Furthermore, the advent of the 988 Suicide and Crisis Lifeline in the U.S. has increasingly revealed the real needs of people who are in suicidal crises vs. the reality of what our existing healthcare system can actually do. Frankly, lengthy emergency department visits and/or very brief inpatient hospital admissions may not be helpful and can in fact make things worse for people who are suicidal. To this end, outpatient clinics like the one I'm affiliated with, called The Hope Institute, offer a compelling alternative; only CAMS and DBT are offered to patients and there is a singular clinical goal: stabilization.

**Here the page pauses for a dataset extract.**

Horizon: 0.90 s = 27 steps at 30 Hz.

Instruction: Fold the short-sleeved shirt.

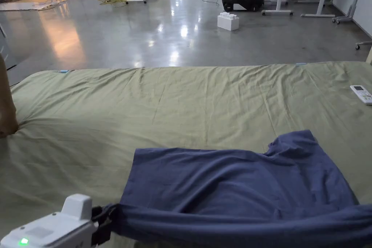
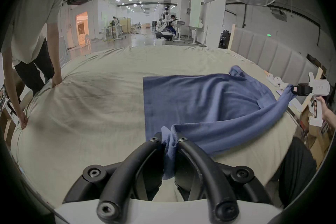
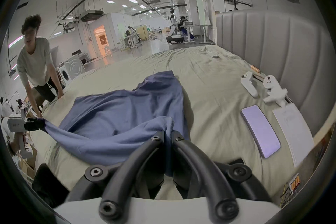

Given all these considerations, there is promise in pursuing clinical care that unabashedly seeks to help people stabilize through their crises thereby opening the door for less tragic options such as suicide. I would thus argue that stabilization is a worthy treatment goal in and of itself. While it may not be a cure, it can nevertheless be a valuable diving board into the pool of life.
If you or someone you love is contemplating suicide, seek help immediately. For immediate help in the U.S., 24/7, Call 988 or go to 988lifeline.org. Outside of the U.S., visit the International Resources page for suicide hotlines in your country. To find a therapist near you, see the Psychology Today Therapy Directory.
References
Bryan, C. J., & Rudd, M. D. (2018). Brief Cognitive-Behavioral Therapy for Suicide Prevention. Guilford Press.
Jobes, D. A. (2023). Managing Suicidal Risk: A Collaborative Approach, 3rd edition. Guilford Press.
Nuij, C., van Ballegooijen, W., de Beurs, D., Juniar, D., Erlangsen, A., Portzky, G., . . . Riper, H. (2021). Safety planning-type interventions for suicide prevention: Meta-analysis. British Journal of Psychiatry, 219(2), 419–426.
Stanley, B., & Brown, G. K. (2012). Safety planning intervention: A brief intervention to mitigate suicide risk. Cognitive and Behavioral Practice, 19(2), 256–264.
Tyndal, T., Zhang, I., & Jobes, D. A. (2022). The Collaborative Assessment and Management of Suicidality (CAMS) stabilization plan for working with patients with suicide risk. Psychotherapy, 59(2), 143–149.